# Should I keep my mouth Closed?



## mrsbroken (Sep 23, 2009)

It's been almost 2mths since I found out that my hubby had a EA. Things have been getting better. He listens to me more, helps out around the house the fussing and fighting has almost stop 100% But I still have these moments where ? come into my head and I want to ask him but when I make up my mind to ask he does something sweet and I think he truely is trying why do I want to start a fight by asking my ? so I don't. Sometimes I feel like am on a fine line were I could leave him and just start over. But then I think what if I am leaving a good men just because am hurt and my pride is wounded. I know it will take time to get over the hurt I just wish that I could stop thinking about it all the time. I go to bed thinking about it then wake up thinking about it. It only goes away for a few hrs. I wounder if I hadn't caught him would he still be talking to her and trying to make our marriage work? I wonder if he has ever done this before? I wonder if he will ever do this to me again? I wonder what really made him want to work on our marriage? I wonder since he said I made him unhappy before our marriage why did he marry me? I wonder why am still with him? I wonder if I can be a good wife to him or will I always be hurt by him? All I know is venting here and the answers I get back has helped me keep my angery in check. Thanks for being here


----------



## Amplexor (Feb 13, 2008)

Sometimes and event like this can be a great wake up call for both spouses. Hopefully your husband realized just how much he stood to lose in pursuing the EA. I often wonder if my marriage would have continued down the path of destruction if I hadn't found out a bout her EA. My biggest regret is not working on our marriage in the years prior to that event. If your husband continues to do what he promised, what you need and stays out of contact with her this will get easier. My general rule of thumb is if there isn't something new to discuss leave it alone and let the flesh heal. It does get easier with time and will discontinue being a preoccupation.


----------



## mrsbroken (Sep 23, 2009)

I know that I should be happy my hubby is trying to work on our marriage but right now am hurt and not sure what I really want. He is so happy right now that we are not fussing and am going everywhere with him( even when I hate where he is going I go now) I guess what set me off is yesterday I found out that his brother made plans for all of us to go to the race friday and hubby agreed without even asking me. I didn't have anything planned but even if I did he would have went with his brother and make me look like the bad guy. I told him last night am not sure if I will go he acted like that upset him but didn't say anything. Am getting where I don't care and making myself unhappy.


----------



## chuckf75 (Sep 6, 2009)

NEVER keep your mouth closed but talk in a manner that exudes respect and all about how you feel.


----------



## swedish (Mar 6, 2008)

I think I felt most of what you listed above around that same time. I was still very hurt, could not stop my head from spinning with all of these thoughts, yet we were both reconnecting in a great way.

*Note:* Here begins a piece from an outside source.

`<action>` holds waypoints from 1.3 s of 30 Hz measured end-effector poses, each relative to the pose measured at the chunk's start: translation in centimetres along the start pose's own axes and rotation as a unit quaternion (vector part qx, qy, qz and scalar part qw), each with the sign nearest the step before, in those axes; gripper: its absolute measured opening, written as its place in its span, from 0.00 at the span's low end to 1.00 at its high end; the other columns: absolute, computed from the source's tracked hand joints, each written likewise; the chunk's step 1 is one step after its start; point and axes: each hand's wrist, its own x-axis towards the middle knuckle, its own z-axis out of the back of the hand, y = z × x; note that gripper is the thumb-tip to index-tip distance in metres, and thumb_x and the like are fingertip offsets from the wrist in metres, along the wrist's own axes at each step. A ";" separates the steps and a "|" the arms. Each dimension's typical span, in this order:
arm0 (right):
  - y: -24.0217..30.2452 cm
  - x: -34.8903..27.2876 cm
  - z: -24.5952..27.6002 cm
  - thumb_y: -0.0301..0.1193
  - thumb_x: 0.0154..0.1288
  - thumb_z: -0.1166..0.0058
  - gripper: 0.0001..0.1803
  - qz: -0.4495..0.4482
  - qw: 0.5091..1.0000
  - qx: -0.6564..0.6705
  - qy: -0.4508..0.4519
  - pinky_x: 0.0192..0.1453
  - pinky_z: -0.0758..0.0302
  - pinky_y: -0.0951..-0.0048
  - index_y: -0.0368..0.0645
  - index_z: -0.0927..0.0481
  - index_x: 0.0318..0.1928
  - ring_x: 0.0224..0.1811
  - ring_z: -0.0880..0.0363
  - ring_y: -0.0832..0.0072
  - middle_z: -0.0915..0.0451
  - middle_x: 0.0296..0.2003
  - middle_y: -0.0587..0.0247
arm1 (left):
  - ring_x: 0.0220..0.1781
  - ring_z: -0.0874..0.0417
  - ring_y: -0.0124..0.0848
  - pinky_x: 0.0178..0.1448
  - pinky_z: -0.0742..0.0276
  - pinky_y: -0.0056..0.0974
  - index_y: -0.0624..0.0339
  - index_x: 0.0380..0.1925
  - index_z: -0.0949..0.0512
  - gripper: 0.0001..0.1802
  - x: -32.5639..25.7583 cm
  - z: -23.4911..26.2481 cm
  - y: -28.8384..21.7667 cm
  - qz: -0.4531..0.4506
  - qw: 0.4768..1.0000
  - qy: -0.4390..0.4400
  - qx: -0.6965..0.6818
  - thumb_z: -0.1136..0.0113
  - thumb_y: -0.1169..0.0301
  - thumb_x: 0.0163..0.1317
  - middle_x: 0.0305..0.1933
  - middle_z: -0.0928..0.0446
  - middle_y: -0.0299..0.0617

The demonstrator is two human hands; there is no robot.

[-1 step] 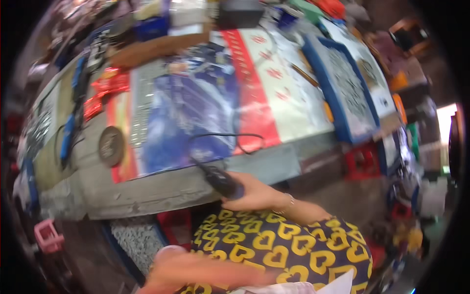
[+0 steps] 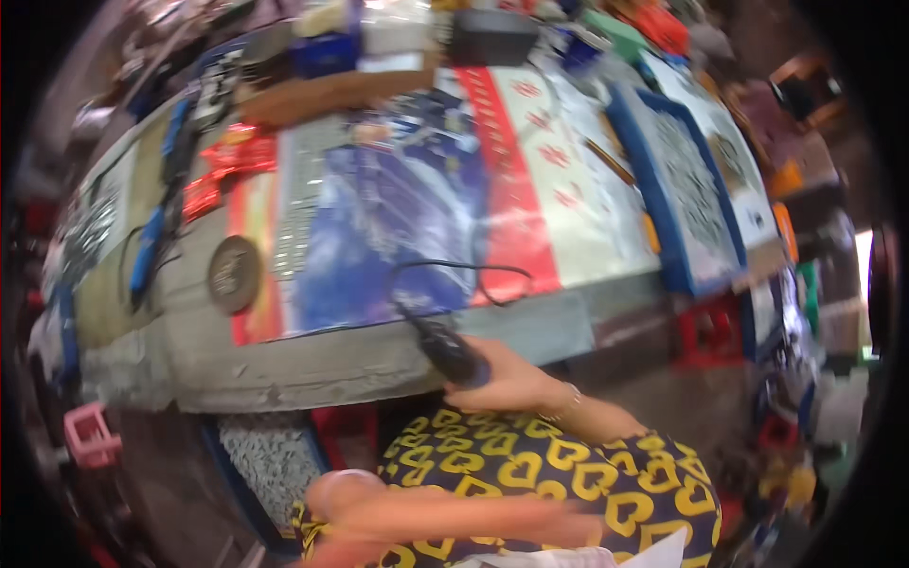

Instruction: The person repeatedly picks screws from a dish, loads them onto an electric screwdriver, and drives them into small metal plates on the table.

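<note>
My right hand is closed around the dark body of a black corded hand tool, just past the near edge of the table. Its exact kind cannot be made out. A thin black cord loops over a blue printed plastic sheet in front of it. Over my lap, on the dark cloth with yellow hearts, my left hand and arm lie across the lower part of the picture. Motion smears them, so the fingers cannot be read and nothing held shows.
On the table's left stand a round brown dish of small pieces, red packets and a blue-handled tool. A blue tray of small metal parts sits right. Another blue bin of parts is below, near a pink stool.
The table and its things have shifted slightly right in the picture. My right hand still grips the corded tool; my left arm appears slightly farther right.
</note>
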 end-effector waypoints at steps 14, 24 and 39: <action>0.3 -0.6 0.3 0.28 0.52 0.36 0.26 -0.007 1.000 0.004 -0.014 0.42 0.28 0.75 0.39 0.29 0.52 0.35 0.26 0.82 0.24 0.32 0.70 | 0.56 0.45 0.37 0.59 0.50 0.50 0.60 0.62 0.50 0.38 -1.9 1.1 1.5 -0.080 0.990 -0.083 0.080 0.51 0.46 0.63 0.57 0.46 0.47; 0.3 0.5 -0.6 0.34 0.48 0.39 0.25 0.066 0.996 -0.060 0.028 0.45 0.29 0.70 0.37 0.28 0.47 0.38 0.28 0.74 0.25 0.34 0.60 | 0.67 0.65 0.41 0.66 0.68 0.57 0.62 0.67 0.64 0.49 -3.1 2.4 2.0 -0.181 0.974 -0.111 0.077 0.55 0.39 0.62 0.67 0.66 0.50; 0.6 -2.5 2.6 0.22 0.49 0.36 0.25 0.071 0.990 0.081 -0.092 0.33 0.27 0.78 0.37 0.26 0.50 0.27 0.23 0.79 0.21 0.28 0.66 | 0.80 0.73 0.44 0.76 0.71 0.63 0.68 0.72 0.68 0.57 -4.4 4.8 7.2 -0.306 0.862 -0.366 -0.170 0.63 0.31 0.63 0.78 0.73 0.55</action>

If you are feeling, hey this isn't fair...he betrays me...i'm hurting in a big way...and now he is rewarded with me doing all the things that he says were missing with us...:wtf:...it's easy to think 'Is this worth it?' Especially when you are not feeling good in the trust department.

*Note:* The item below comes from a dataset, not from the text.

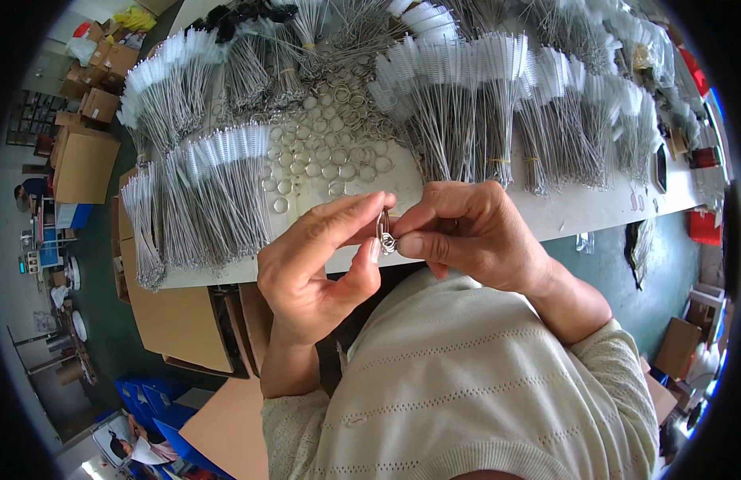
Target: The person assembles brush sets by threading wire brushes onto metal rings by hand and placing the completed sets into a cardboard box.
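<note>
My left hand (314, 260) and my right hand (482, 236) meet in front of my chest, just over the table's near edge. Between the fingertips is a shiny metal ring (381, 223), seen nearly edge-on, with small wire loops (389, 243) bunched at its lower part. The thumb and fingers of my left hand close round the ring from the left. From the right, the thumb and bent forefinger of my right hand pinch beside the loops; the exact grip is partly hidden. Loose metal rings (337, 124) lie spread on the table beyond my hands.
Bundles of white-bristled wire brushes (458, 120) stand across the table (562, 222), with more brush bundles (210, 192) at the left. Black-tipped brushes (250, 20) lie at the far side. Cardboard boxes (174, 320) stand below the left edge. Other people (142, 450) are farther off.
</note>
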`<action>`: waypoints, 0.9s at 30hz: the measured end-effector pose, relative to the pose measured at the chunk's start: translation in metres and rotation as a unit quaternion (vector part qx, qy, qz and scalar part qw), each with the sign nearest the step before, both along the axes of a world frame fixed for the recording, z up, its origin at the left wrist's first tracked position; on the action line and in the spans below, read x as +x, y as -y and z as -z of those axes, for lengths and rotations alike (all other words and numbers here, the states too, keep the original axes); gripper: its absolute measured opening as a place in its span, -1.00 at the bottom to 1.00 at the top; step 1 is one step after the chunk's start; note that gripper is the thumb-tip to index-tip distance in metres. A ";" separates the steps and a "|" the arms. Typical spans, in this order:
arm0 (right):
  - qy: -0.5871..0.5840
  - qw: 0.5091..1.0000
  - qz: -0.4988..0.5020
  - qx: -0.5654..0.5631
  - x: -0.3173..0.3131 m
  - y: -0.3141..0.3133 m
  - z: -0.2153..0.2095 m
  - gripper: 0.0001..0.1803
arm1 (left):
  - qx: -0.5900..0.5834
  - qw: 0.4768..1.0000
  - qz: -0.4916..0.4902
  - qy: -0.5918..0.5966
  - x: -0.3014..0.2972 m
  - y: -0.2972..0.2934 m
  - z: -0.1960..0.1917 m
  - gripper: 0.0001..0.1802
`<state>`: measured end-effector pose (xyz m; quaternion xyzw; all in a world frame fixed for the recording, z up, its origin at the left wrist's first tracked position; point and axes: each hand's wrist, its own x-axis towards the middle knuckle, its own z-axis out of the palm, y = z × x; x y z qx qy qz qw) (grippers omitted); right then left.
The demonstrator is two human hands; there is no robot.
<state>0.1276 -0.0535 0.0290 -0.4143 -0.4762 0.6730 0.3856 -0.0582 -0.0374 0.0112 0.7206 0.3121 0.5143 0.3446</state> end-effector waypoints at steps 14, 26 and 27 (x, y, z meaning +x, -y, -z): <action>0.425 0.728 -0.019 0.538 -0.012 0.015 0.120 -0.81 | -0.107 0.832 -0.444 -0.314 -0.234 -0.083 0.061 -0.79; 0.422 0.760 0.163 0.467 0.046 -0.051 0.069 -0.94 | -0.265 0.786 -0.413 -0.376 -0.295 -0.099 0.089 -0.76; 0.429 0.783 0.212 0.397 0.052 -0.067 0.062 -0.90 | -0.285 0.795 -0.414 -0.339 -0.290 -0.098 0.086 -0.77</action>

I do think you will begin to feel better over time, but in the meantime, be sure to do things for yourself, too. Plan some things you like to do with your h so you don't feel it's all one-sided.


----------



## dobo (Jun 30, 2009)

What about compromise? It is great that he wants you with him all of the time, but is that reciprocated, doing things you enjoy? Does he see that this needs to be a two-way street and that not always getting his way doesn't mean he gets to have an EA again? Compromise shouldn't be seen as a step backward. It is a step forward. You both have to be happy and comfortable.

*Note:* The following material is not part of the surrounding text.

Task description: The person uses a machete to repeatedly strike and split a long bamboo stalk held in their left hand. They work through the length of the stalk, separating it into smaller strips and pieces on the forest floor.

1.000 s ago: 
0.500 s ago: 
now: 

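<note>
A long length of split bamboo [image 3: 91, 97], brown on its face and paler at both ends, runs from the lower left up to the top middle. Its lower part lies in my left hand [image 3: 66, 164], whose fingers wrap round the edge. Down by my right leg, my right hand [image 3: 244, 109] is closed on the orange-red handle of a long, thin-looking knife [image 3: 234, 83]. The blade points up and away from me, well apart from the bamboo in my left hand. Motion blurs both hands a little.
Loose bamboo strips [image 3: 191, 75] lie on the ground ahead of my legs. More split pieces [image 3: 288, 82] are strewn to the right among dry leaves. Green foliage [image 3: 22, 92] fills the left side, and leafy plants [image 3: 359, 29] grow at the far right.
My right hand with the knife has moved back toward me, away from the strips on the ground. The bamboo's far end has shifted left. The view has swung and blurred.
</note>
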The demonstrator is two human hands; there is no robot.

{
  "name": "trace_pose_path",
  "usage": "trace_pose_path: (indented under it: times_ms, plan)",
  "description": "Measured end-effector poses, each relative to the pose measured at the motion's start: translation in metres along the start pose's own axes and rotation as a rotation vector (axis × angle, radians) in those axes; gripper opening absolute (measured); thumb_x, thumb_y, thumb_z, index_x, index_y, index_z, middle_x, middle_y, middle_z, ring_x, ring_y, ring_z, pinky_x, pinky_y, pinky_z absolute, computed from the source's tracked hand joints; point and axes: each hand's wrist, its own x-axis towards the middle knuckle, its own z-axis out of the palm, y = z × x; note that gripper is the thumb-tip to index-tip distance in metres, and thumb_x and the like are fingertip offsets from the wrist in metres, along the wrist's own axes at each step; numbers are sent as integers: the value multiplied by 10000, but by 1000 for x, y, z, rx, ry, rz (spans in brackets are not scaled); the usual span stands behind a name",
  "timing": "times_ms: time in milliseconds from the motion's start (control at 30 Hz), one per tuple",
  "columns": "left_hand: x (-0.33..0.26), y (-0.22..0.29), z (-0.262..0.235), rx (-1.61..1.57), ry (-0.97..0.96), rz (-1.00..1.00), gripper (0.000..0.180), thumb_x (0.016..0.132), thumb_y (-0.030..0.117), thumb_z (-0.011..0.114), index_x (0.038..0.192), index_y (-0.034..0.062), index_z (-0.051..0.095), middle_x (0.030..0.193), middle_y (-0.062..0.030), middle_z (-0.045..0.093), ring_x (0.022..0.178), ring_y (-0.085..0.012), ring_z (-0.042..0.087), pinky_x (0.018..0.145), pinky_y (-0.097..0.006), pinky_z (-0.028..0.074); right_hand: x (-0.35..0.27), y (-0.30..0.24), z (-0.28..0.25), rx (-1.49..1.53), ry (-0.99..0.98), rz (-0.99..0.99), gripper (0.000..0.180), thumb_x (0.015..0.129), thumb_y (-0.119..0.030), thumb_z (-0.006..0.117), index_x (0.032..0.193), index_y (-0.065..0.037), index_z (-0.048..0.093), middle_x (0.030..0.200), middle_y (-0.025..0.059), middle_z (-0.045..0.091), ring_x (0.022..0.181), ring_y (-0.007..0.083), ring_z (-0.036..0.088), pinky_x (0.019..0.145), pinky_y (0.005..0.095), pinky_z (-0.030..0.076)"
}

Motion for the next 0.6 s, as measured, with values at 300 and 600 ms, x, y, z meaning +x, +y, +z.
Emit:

Also, if he is unhappy you might not go, he should speak up so you can discuss what happened and what could be done differently next time. For instance, you can say that you'd like to be consulted on decisions that involve both of you. It is courtesy, afterall. He can agree to ask you first. 

I think you should tell him that you sensed that he wasn't happy with your statement about maybe not going and that you'd like to discuss it with him. Break the ice.


----------



## foolz1 (Sep 5, 2009)

When you are married, one spouse should never make plans without consulting the other. This a form of control and of disrespect. I have dealt with this more than a few times, in the past, and I hope that your husband can understand and correct what he is doing. This is one of the reasons people choose to get married, as after marriage you are supposed to be "as one."


----------



## mrsbroken (Sep 23, 2009)

I have to say that hubby has been better in doing things that I want to do even if he doesn't understand why I like it. I guess am being alittle b#tch about some things because I have been hurt and think he should bend over backwards to make me happy. One of our peoblems before his EA was that I didn't support his hobby and go with him. He races every sat. night and I know this that on the weekend at least one night will be racing I just hope that now his car was broke that he would spend more time doing something different since this was/is part of our problem is racing and the ow loves racing and know all the drivers so they had that in common I just feel out of the loop plus now when am at the track I feel like am always looking over my shoulder to see if she is there and how he is going to react. Saying words and showing actions tells alot. I just wish I trusted him.. Right now we seem like a happy couple but some of that is an act on my part my heart is broken and is just hanging on by a string that could easy slip.I feel like a bad person because I can't be happy me hubby wants to be with me again but all I can think of is the EA. I can be riding hoem from work crying over the EA pull in the driveway wipe the tears away and pretend that everything is fine. Will I every feel normal again?


----------



## foolz1 (Sep 5, 2009)

Mrsbroken, I don't think this ever goes away completely, but I do know that it becomes easier in time. My thoughts are with you, as I can pretty much relate to your situation.


----------



## Calypso (May 11, 2009)

You need to talk about it to get it out in the open. You need to talk to be able to start the healing process. I have been dealing with it for a year now. It's better in some area's and still pretty bad in others.


----------



## Gomez (Jun 5, 2009)

Its in your hands, whatever you want your relationship to be, it will be. Ask for what you want deep down and be happy with it.


----------



## dobo (Jun 30, 2009)

Your husband should have thought about your happiness earlier. So if he's having a hard time that you're not happy, that's unfortunate, but it is his doing.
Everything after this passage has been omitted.